• [TASK OBJECTIVE]: How do the records below read from their first line through the line containing "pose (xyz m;"? Write those lines out exactly.

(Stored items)
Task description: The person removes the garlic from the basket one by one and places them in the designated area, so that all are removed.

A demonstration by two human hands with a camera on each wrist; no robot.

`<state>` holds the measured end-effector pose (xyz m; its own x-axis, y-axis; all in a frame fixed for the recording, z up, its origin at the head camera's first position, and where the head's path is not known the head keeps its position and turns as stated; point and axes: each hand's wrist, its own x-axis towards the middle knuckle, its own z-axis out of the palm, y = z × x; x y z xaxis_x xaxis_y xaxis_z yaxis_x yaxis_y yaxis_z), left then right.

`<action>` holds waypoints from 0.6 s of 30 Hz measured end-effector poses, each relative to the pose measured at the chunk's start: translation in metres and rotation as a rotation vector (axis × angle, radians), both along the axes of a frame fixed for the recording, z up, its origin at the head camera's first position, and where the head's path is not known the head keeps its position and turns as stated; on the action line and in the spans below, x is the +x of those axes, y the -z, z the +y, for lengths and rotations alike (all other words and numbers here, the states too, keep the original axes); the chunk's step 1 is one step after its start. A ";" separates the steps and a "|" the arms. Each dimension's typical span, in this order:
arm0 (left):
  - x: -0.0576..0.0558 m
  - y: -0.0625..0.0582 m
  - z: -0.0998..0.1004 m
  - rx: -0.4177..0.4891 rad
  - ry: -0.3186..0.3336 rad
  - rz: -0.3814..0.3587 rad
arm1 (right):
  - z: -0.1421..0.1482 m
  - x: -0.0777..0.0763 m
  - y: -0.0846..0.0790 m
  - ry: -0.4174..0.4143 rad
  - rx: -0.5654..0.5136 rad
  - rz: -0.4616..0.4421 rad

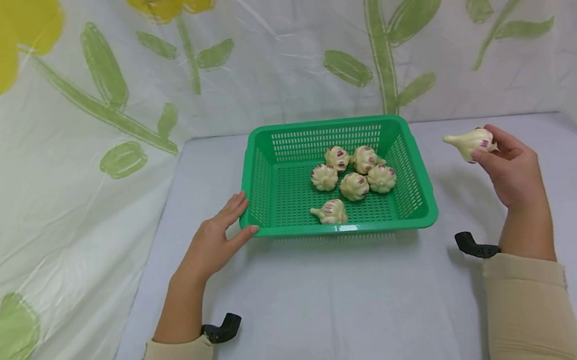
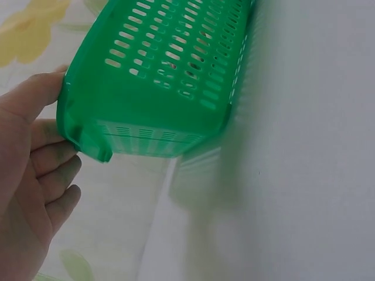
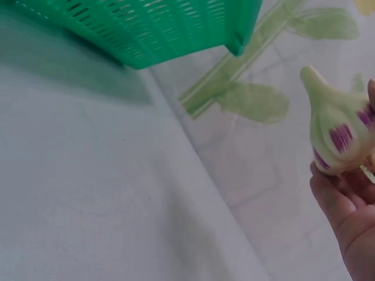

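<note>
On the table stands a green plastic basket (image 1: pixel 339 231) with slotted walls, with several white garlic bulbs (image 1: pixel 354 186) marked purple lying inside, mostly in its middle and right part. My left hand (image 1: pixel 214 238) rests at the basket's left front corner, fingers extended along the left rim and thumb touching the front rim; in the left wrist view the fingers (image 2: pixel 55 164) lie beside the rim. To the right of the basket, my right hand (image 1: pixel 514 168) pinches one garlic bulb (image 1: pixel 472 143) above the table, its stem pointing left. The right wrist view shows this bulb (image 3: pixel 337 126) close up.
A white-covered table (image 1: pixel 306 311) lies under everything. Behind it hangs a pale curtain (image 1: pixel 269 36) with yellow flowers and green leaves. Dark wrist-worn devices (image 1: pixel 223 328) stick out from both wrists.
</note>
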<state>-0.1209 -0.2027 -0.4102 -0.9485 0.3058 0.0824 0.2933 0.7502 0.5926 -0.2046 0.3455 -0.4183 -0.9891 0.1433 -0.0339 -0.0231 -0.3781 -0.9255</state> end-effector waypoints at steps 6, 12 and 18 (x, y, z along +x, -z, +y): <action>0.000 0.003 0.000 0.018 -0.004 0.027 | -0.001 -0.006 0.010 0.037 0.006 -0.063; 0.001 0.005 -0.001 0.030 -0.012 0.044 | -0.008 -0.014 0.019 0.066 0.088 -0.186; -0.001 0.009 -0.001 0.045 0.001 0.078 | -0.010 -0.015 0.025 0.058 0.120 -0.261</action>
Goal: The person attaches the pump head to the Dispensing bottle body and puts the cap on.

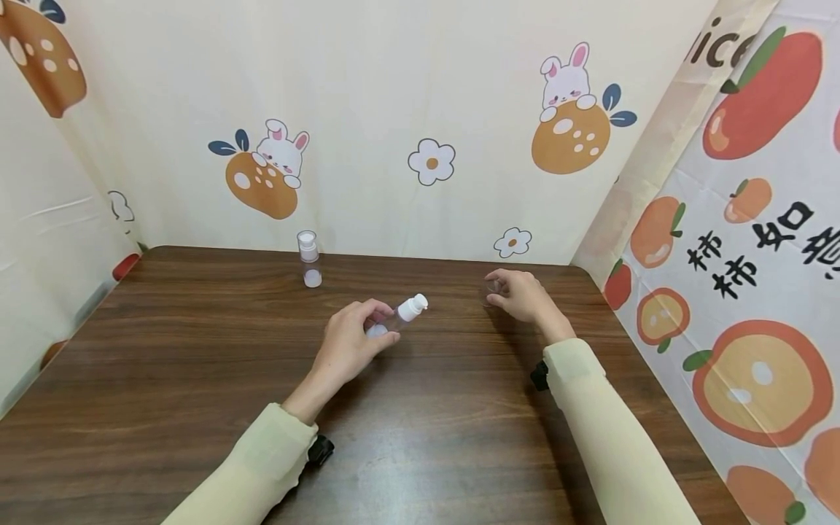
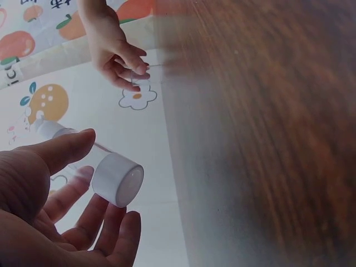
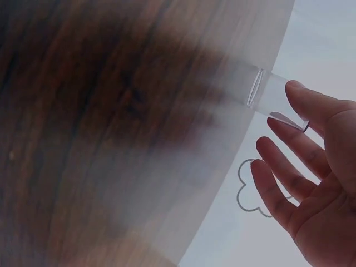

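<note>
My left hand (image 1: pixel 350 341) pinches a small clear pump bottle (image 1: pixel 411 308) between thumb and fingers, tilted with its white pump head up and to the right. In the left wrist view the bottle's white base (image 2: pixel 118 181) faces the camera, its pump end pointing away. My right hand (image 1: pixel 522 295) pinches a clear cylindrical cap (image 3: pixel 272 97) between thumb and index finger, low over the table's right rear part. The other right fingers are spread loosely in the right wrist view. The two hands are well apart.
A second pump bottle (image 1: pixel 309 259), with a clear cap over its white pump, stands upright near the back edge, left of my left hand. The dark wooden table (image 1: pixel 164 350) meets patterned cloth (image 1: pixel 367 146) behind and at both sides.
</note>
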Action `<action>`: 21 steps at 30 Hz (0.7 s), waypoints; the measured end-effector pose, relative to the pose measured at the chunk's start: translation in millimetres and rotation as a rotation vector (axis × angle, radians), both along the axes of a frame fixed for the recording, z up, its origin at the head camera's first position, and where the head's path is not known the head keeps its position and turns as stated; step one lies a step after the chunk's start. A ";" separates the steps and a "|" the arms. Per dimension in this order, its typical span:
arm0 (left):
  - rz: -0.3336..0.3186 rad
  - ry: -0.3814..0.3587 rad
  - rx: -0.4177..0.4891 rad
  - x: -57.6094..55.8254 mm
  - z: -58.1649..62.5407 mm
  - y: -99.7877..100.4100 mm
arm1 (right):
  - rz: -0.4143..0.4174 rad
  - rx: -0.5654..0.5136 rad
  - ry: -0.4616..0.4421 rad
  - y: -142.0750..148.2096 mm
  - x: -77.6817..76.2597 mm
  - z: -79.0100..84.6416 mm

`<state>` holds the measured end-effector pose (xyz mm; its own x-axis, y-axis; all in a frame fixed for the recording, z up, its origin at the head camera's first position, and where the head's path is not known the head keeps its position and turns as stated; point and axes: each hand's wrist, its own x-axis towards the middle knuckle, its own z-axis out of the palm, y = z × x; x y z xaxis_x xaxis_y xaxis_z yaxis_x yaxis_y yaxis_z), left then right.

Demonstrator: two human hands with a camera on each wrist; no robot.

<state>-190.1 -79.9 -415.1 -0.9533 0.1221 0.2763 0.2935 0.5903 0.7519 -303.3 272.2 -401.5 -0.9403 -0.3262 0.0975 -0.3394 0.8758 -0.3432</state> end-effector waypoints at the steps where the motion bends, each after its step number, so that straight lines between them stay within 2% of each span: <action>1: 0.000 -0.001 0.000 -0.2 -0.3 -0.1 | 0.002 -0.001 0.005 -0.2 0.4 1.0; 7: 0.001 -0.009 0.003 -0.8 -1.0 -0.3 | 0.019 -0.032 0.052 -6.0 3.0 10.3; 13: 0.003 -0.015 0.007 -0.2 -0.4 -0.7 | 0.079 -0.065 0.105 -17.1 6.4 22.2; 21: 0.001 -0.007 0.007 0.1 -0.2 -0.6 | 0.122 -0.115 0.128 -36.5 18.4 40.8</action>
<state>-190.0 -80.5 -415.3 -0.9554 0.1192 0.2703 0.2875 0.5856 0.7579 -284.9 235.6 -360.6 -0.8720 -0.4166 0.2570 -0.4878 0.7830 -0.3860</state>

• [SOLUTION FOR THIS PROBLEM]:
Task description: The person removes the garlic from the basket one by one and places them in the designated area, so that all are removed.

A demonstration by two human hands with a camera on each wrist; no robot.

`<state>` holds the measured end-effector pose (xyz m; its own x-axis, y-axis; all in a frame fixed for the recording, z up, its origin at the head camera's first position, and where the head's path is not known the head keeps its position and turns as stated; point and axes: each hand's wrist, its own x-axis towards the middle knuckle, its own z-axis out of the palm, y = z × x; x y z xaxis_x xaxis_y xaxis_z yaxis_x yaxis_y yaxis_z), left then right.

No additional output will be produced.